Send the known_hosts file to all the other hosts except the local host. In this example, send the known_hosts file on host plat1 to hosts plat2 and plat3.
a.Send the known_hosts file to host plat2. When Password: is displayed, enter the password for logging in to host plat2.
``` scp -r .ssh plat2:~ ``` The following is an example: ``` plat1:~ # scp -r .ssh plat2:~ Password: authorized_keys 100% 796 0.8KB/s 00:00 id_rsa 100% 1675 1.6KB/s 00:00 id_rsa.pub 100% 398 0.4KB/s 00:00 known_hosts 100% 1089 1.1KB/s 00:00 b ```b.Send the known_hosts file to host plat3. When Password: is displayed, enter the password for logging in to host plat3.
``` scp -r .ssh plat3:~ ``` The following is an example: ``` plat1:~ # scp -r .ssh plat3:~ Password: authorized_keys 100% 796 0.8KB/s 00:00 id_rsa 100% 1675 1.6KB/s 00:00 id_rsa.pub 100% 398 0.4KB/s 00:00 known_hosts 100% 1089 1.1KB/s 00:00 ```Run the **ssh **Host name command to check whether mutual trust has been successfully established.

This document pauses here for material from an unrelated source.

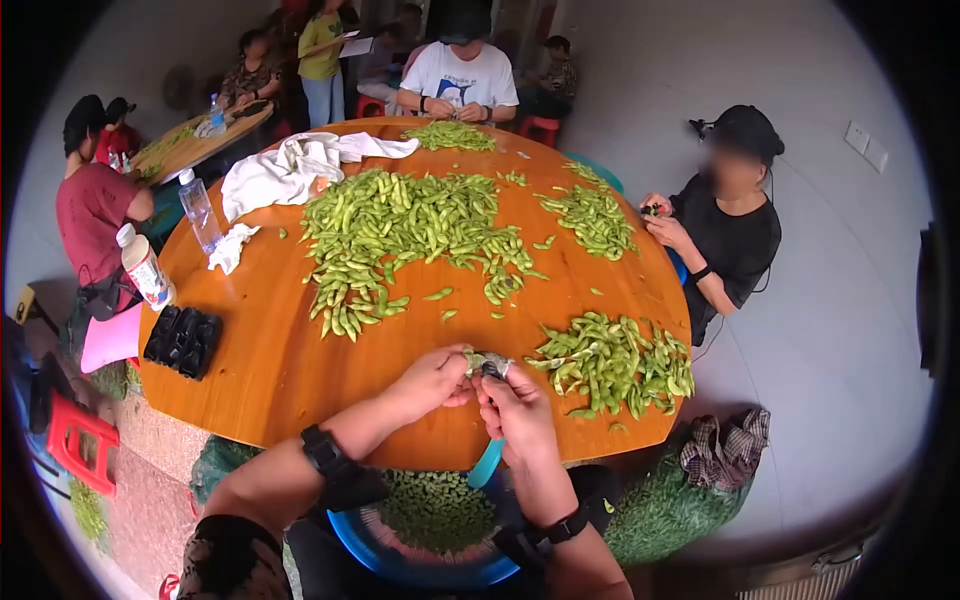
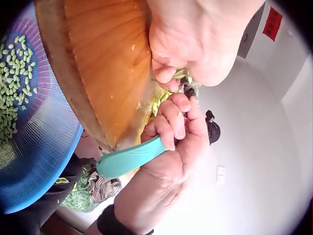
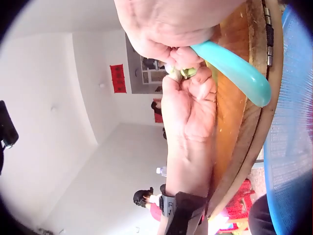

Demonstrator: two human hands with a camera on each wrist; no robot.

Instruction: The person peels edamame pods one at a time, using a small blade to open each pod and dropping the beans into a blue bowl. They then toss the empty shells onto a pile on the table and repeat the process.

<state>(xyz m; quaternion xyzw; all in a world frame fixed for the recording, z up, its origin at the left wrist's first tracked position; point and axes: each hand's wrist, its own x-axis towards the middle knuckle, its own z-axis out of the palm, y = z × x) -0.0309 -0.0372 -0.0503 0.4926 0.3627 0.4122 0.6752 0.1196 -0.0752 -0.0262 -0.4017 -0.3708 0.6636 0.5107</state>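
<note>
Over the near edge of the round wooden table, the two hands meet at the fingertips. The left hand pinches a green soybean pod, mostly covered by fingers. In the right hand is a tool with a teal handle; the handle sticks out below the palm, and the working end is hidden among the fingers. Dark and greyish wrapping shows at the right fingertips. Below the hands, a blue mesh basket holds many shelled green beans.
A large heap of pods covers the table's middle, with a smaller pile at right. At left are a white cloth, bottles and a black tray. A person in black sits at right; another sits opposite.
</note>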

Then, enter exit.
plat1:~ # ssh plat2 Last login: Sat Jun 20 14:01:07 2020 plat2:~ # exit logout Connection to plat2 closed. plat1:~ # NOTE:
If there are more than three hosts, the procedure of manually establishing mutual trust between the hosts is similar to the one in this section. Assume that the host names are plat1, plat2, plat3, … Firstly, generate a licensed file for user root on host plat1 (referred to as the local host). Secondly, obtain the public keys of all the hosts (plat1, plat2, plat3, …) between which mutual trust needs to be established, and write the public keys to the known_hosts file on the local host. Thirdly, send the file from the local host to all the other hosts (plat2, plat3, …). Finally, verify that mutual trust has been successfully established.